DATA SECTION:
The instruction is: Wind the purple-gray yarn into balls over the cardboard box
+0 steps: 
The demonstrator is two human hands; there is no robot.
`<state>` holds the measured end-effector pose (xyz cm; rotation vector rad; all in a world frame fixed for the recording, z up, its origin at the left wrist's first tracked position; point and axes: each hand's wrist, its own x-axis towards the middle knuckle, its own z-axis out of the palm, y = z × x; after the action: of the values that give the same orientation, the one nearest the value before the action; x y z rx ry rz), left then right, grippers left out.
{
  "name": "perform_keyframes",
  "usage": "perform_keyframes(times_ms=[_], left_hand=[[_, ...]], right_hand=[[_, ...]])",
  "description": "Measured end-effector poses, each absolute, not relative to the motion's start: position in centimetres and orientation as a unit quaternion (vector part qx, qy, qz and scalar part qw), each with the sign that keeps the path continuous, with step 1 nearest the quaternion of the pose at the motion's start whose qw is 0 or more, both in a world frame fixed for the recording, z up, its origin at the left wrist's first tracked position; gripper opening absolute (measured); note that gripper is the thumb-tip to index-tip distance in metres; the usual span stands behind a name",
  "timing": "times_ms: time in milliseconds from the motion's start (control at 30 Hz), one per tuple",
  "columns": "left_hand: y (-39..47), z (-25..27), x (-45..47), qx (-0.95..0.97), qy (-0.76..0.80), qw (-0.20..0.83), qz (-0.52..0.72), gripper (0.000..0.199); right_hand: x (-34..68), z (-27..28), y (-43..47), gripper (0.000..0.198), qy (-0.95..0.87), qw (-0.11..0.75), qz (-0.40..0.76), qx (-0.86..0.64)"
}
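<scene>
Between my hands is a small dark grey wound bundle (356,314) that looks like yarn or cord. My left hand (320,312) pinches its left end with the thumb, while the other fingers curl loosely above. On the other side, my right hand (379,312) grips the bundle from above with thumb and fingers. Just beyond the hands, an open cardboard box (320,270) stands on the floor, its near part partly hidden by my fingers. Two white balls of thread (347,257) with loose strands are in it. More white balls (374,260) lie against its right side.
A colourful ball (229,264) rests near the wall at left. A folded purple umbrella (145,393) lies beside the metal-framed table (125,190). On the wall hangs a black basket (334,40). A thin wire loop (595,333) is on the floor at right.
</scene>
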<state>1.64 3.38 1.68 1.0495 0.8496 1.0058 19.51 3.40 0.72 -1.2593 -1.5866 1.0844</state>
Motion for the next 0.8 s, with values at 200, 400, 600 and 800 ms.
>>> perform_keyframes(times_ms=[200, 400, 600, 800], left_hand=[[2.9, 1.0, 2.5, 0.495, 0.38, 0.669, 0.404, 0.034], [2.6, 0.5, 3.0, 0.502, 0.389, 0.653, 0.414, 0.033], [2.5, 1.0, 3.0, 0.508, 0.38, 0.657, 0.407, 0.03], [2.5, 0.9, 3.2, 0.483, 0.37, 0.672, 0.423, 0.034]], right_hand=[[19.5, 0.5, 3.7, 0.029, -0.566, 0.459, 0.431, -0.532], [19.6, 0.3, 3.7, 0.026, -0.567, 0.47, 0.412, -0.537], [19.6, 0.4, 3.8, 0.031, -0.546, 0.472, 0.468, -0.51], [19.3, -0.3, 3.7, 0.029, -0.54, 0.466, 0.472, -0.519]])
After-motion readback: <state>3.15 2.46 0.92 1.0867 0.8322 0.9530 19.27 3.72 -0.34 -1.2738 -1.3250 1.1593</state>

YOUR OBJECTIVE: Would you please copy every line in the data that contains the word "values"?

RESPONSE:
`<state>` holds the measured end-effector pose (xyz cm; rotation vector rad; all in a world frame fixed for the recording, z up, its origin at the left wrist's first tracked position; point and axes: each hand's wrist, its own x-axis towards the middle knuckle, its own z-axis out of the palm, y = z × x; after the action: of the values that give the same orientation, the one nearest the value before the action; x y z rx ry rz), left then right, grippers left out.
Motion for the next 0.8 s, with values at 200, 400, 600 and 800 ms.

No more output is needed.